- [ASSIGNMENT] For the records below, say how many lines contain the string "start". Give the number only.

--- INFORMATION SUPPLIED Enclosed Below ---

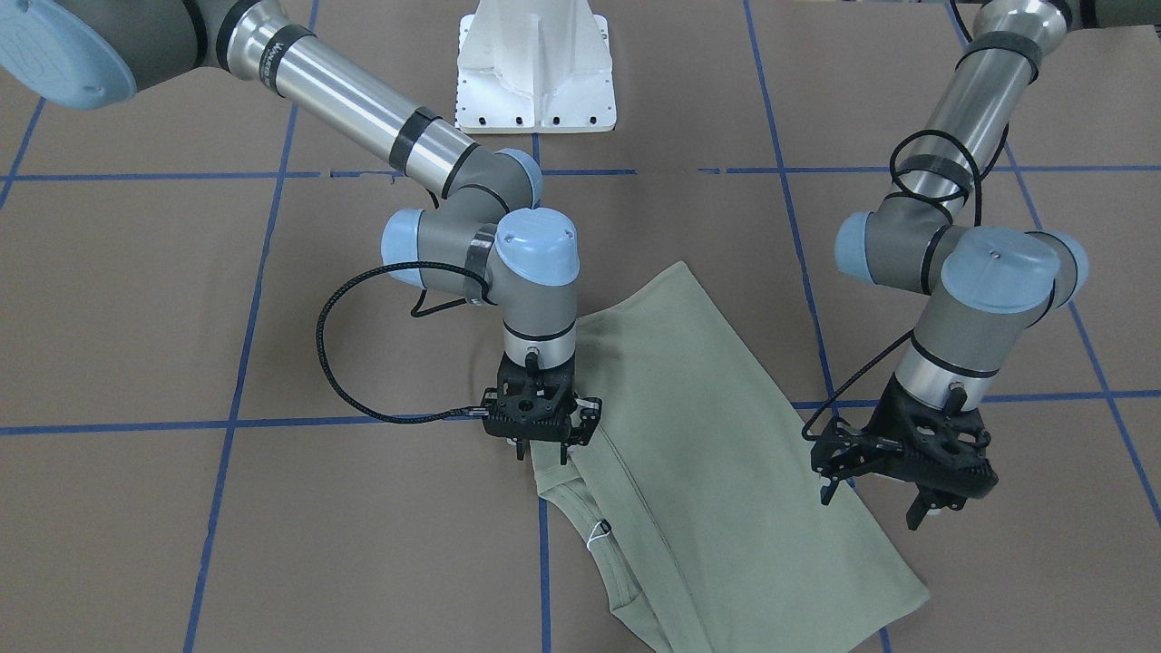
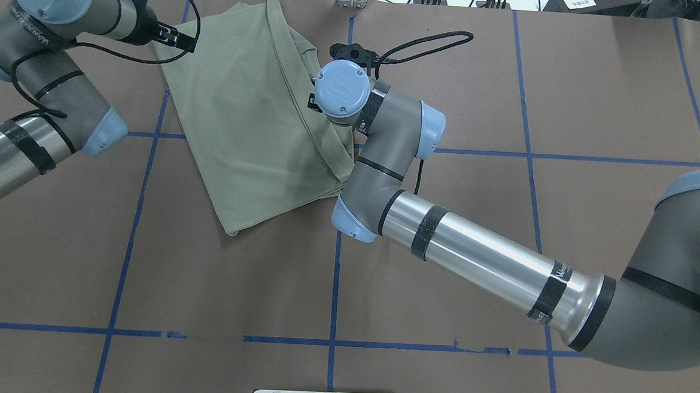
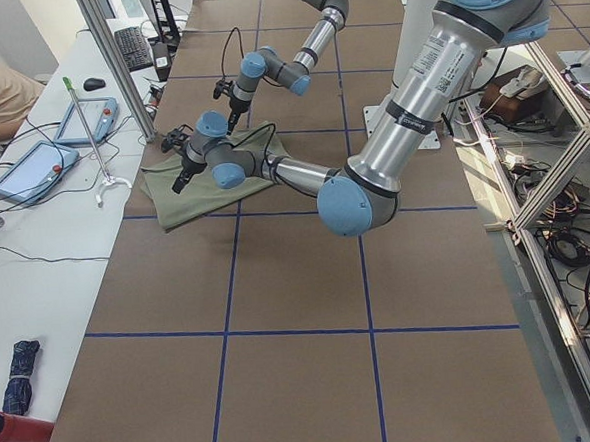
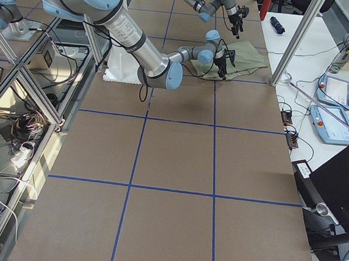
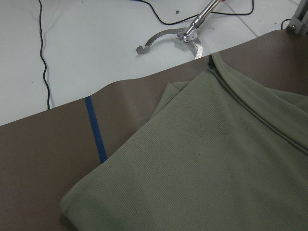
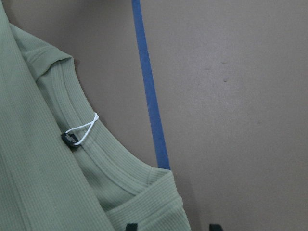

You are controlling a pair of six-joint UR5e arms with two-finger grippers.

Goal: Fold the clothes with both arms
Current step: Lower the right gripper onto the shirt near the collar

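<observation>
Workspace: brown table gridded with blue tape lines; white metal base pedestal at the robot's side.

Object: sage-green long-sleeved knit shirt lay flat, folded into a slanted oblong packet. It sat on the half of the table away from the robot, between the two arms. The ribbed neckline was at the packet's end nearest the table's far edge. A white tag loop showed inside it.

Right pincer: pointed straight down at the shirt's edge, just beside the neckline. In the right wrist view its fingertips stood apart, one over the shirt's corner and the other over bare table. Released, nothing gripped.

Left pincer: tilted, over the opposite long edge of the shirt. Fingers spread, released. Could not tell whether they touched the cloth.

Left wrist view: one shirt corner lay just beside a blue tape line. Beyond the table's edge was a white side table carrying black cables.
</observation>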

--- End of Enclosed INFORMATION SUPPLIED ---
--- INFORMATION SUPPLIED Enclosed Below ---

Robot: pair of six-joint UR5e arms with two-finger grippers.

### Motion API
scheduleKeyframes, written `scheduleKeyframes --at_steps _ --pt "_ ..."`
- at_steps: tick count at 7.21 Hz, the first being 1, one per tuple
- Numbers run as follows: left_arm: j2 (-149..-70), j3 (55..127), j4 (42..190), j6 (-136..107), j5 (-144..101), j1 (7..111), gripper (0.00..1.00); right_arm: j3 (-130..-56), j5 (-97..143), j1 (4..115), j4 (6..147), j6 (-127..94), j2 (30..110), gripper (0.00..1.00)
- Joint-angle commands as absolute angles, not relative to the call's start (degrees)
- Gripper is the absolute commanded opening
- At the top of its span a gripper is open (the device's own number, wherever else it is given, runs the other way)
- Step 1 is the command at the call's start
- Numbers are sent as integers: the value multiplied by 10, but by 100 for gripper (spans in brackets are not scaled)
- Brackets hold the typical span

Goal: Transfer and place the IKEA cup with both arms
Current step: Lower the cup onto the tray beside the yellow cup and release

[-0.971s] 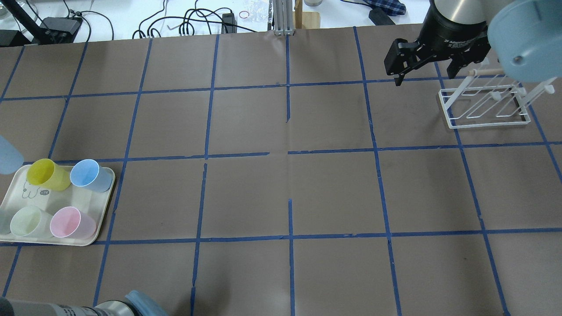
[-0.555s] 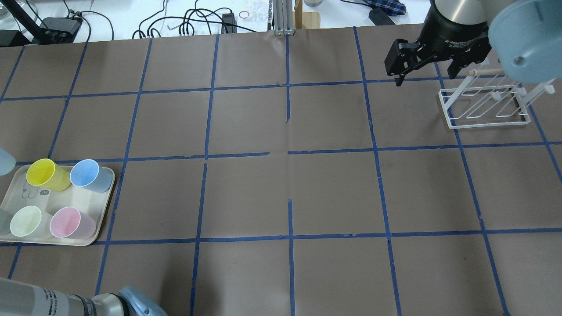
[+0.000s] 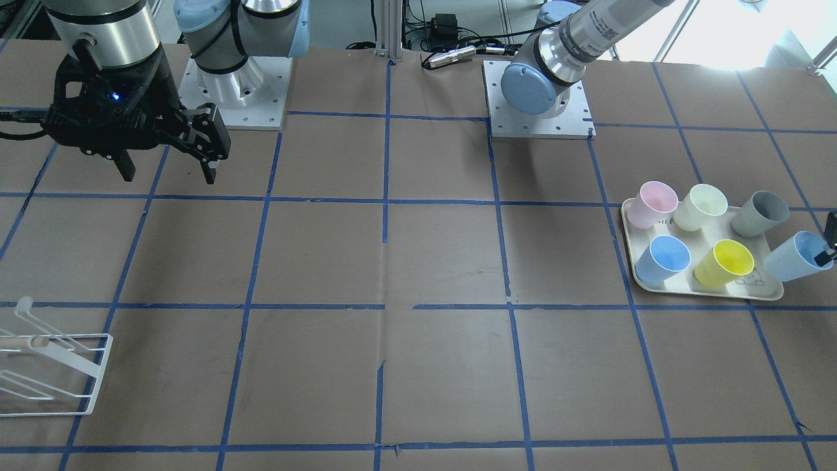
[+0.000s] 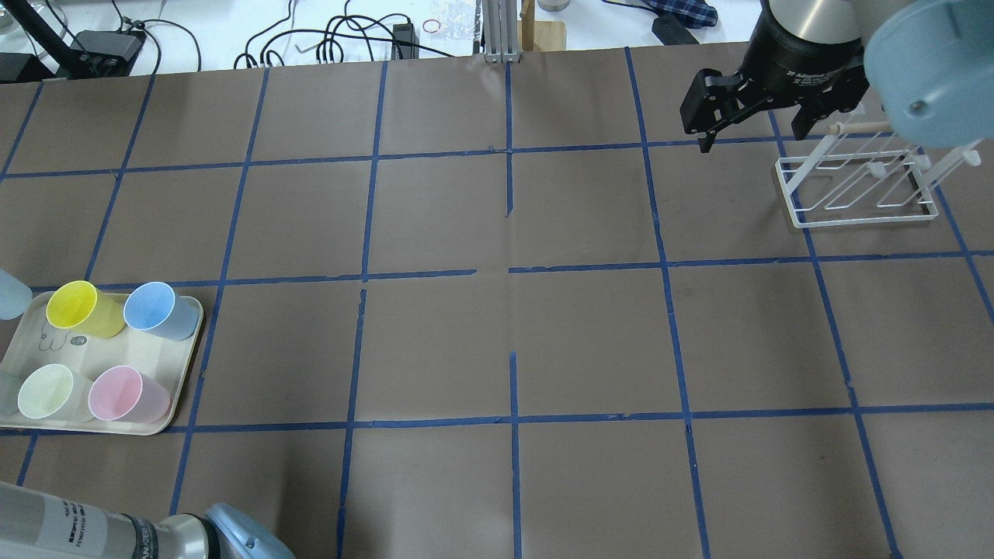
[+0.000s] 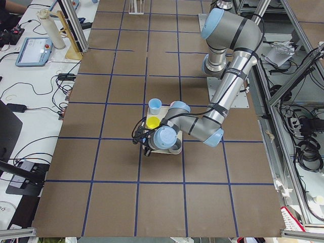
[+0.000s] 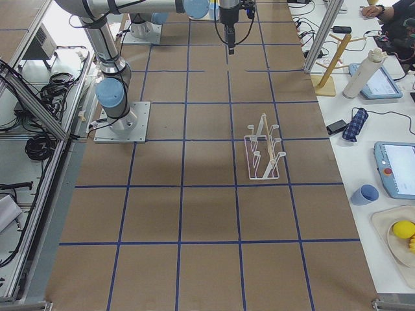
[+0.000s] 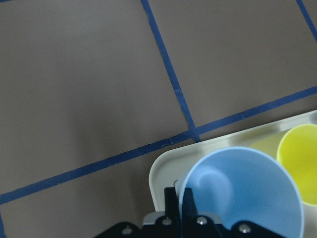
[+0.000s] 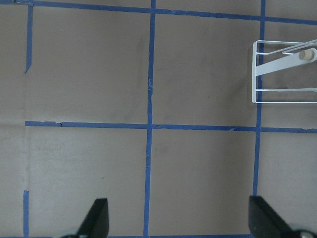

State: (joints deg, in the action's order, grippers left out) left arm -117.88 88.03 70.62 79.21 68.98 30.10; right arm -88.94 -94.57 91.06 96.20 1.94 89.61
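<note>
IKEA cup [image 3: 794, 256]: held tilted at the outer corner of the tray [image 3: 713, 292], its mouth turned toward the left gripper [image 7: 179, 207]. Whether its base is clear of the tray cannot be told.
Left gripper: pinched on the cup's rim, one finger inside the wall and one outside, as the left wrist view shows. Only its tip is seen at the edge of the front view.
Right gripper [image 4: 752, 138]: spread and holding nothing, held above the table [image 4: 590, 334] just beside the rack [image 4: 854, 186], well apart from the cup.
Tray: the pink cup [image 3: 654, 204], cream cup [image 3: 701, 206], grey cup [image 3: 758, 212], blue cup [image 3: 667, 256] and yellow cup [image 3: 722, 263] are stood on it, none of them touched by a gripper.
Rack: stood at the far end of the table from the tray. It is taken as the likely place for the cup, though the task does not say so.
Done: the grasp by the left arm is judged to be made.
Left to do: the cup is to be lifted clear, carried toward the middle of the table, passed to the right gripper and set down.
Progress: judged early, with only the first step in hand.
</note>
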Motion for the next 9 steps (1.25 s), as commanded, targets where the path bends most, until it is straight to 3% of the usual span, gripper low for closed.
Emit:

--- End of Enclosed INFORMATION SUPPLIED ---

- [RESPONSE TO THIS TASK] 2